Smith, Thomas Roger 1830 - 1903

Thomas Roger Smith [also known as T. Roger Smith] was born in Sheffield, Yorkshire, England on 14 July 1830. He was articled to Philip Hardwick (1792-1870) and after a period of foreign travel, set up his own practice in London in 1855. He was in partnership with Arthur John Gale (1857-?) until 1891, and with his son, Ravenscroft Elsey Smith (1859-1930) from 1888.  

In 1864 he travelled to India to oversee the design of exhibition buildings in Bombay [now Mumbai], a project that was subsequently abandoned. However, several other buildings were erected in India from his designs including the post office and British Hospital in Bombay.

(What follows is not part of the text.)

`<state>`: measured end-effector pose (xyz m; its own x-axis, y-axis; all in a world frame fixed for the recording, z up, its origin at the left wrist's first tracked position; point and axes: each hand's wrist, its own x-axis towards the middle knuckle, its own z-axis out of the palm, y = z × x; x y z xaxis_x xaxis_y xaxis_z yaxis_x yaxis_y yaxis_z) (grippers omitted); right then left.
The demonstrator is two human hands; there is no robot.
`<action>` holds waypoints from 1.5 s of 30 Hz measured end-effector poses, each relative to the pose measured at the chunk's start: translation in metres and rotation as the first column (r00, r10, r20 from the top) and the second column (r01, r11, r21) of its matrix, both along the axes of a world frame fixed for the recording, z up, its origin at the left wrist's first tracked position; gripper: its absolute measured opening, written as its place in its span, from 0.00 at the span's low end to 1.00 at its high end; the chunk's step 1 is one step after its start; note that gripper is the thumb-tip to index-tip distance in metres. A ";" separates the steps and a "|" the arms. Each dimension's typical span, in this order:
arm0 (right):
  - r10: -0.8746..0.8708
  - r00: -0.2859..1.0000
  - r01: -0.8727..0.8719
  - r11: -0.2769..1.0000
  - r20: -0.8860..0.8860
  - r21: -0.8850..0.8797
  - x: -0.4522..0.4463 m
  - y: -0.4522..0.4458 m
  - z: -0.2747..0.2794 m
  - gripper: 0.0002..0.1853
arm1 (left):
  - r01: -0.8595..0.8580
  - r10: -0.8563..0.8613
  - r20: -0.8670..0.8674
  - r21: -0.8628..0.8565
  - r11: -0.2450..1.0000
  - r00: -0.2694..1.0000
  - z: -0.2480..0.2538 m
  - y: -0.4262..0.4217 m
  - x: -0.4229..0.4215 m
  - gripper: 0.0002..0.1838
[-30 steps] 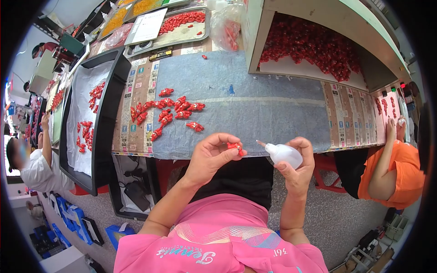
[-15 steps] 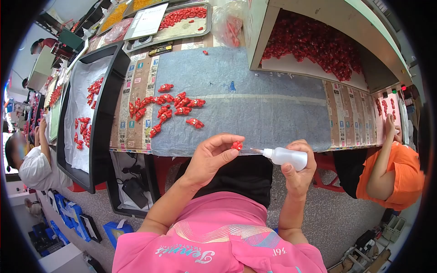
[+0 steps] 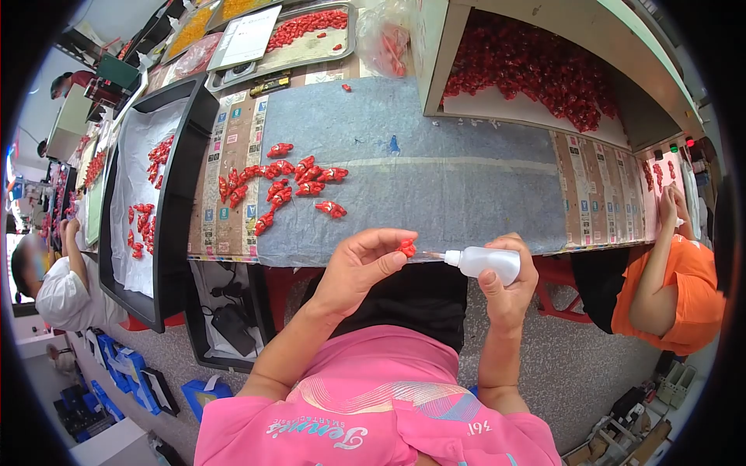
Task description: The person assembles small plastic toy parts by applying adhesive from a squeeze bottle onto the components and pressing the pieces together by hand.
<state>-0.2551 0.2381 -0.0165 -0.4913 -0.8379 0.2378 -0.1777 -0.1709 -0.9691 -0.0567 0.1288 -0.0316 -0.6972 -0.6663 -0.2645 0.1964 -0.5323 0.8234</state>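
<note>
Between the thumb and fingers of my left hand (image 3: 364, 268) is a small red figurine piece (image 3: 406, 248), held just off the table's front edge. My right hand (image 3: 510, 281) grips a white squeeze bottle (image 3: 489, 265) lying sideways, its thin nozzle (image 3: 434, 255) aimed left at the red piece. The tip is very close to the piece; whether they touch I cannot tell. Beyond my left hand, several red figurines (image 3: 309, 188) with pale markings lie grouped on the blue cloth (image 3: 451, 202).
A black tray (image 3: 172, 210) with white lining and red figurines stands at left. Behind are a metal tray (image 3: 348, 39) of small red parts and a plastic bag (image 3: 379, 39). A box-like shelf (image 3: 435, 58) holds many red pieces at right. People sit on both sides.
The bottle in my right hand has shifted slightly left and up, its nozzle nearer the red piece. The red piece appears turned a little in my left fingers. The camera view has moved slightly.
</note>
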 end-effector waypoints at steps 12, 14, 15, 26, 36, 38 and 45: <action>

His work in England included 99 Southwark Street, London (1877); The North London Hospital for Consumption at Hampstead (1880-1903); a Sanatorium in Reedham, Surrey (1883); laboratories at University College, London (completed in 1892); and Emmanuel Church and its vicarage in South Croydon, Surrey (completed in 1897).

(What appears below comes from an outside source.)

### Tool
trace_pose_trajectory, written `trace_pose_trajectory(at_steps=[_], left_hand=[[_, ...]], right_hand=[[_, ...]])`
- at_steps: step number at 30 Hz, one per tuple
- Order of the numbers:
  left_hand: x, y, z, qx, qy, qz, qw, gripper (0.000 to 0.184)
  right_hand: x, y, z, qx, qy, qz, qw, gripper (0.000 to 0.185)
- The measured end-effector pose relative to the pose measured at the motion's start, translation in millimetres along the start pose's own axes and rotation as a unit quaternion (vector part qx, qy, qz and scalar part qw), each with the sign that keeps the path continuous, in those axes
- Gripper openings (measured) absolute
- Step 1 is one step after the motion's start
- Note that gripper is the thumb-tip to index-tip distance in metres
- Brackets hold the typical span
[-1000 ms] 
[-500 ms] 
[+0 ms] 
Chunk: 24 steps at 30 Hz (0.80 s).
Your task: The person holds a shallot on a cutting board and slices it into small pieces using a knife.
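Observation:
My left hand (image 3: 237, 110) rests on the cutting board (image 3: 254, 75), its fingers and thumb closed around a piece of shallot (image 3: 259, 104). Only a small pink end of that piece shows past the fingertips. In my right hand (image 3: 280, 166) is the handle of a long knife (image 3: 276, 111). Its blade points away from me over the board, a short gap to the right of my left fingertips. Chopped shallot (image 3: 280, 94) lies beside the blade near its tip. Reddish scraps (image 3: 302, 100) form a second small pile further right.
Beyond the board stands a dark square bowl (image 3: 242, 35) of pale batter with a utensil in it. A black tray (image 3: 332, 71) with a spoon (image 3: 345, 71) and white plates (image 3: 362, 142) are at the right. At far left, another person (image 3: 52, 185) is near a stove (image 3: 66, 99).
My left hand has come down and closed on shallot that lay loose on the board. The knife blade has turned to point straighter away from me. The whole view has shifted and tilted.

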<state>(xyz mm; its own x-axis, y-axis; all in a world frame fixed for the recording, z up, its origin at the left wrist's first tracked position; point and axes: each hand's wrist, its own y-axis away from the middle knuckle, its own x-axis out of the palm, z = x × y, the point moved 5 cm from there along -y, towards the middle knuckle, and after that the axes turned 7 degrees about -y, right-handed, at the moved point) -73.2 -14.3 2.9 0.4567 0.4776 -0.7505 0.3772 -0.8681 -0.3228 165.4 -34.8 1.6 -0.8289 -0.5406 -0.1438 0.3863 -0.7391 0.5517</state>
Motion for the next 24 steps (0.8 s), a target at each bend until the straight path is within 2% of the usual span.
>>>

T. R. Smith was District Surveyor for Southward and South Lambeth, London from 1874 and for West Wandsworth, London from 1882.  

In addition to his work as a practising architect, he was Professor of Architecture at University College, London from 1880 to 1903, and lectured at the Architectural Association. He was also founder and editor of the Architect.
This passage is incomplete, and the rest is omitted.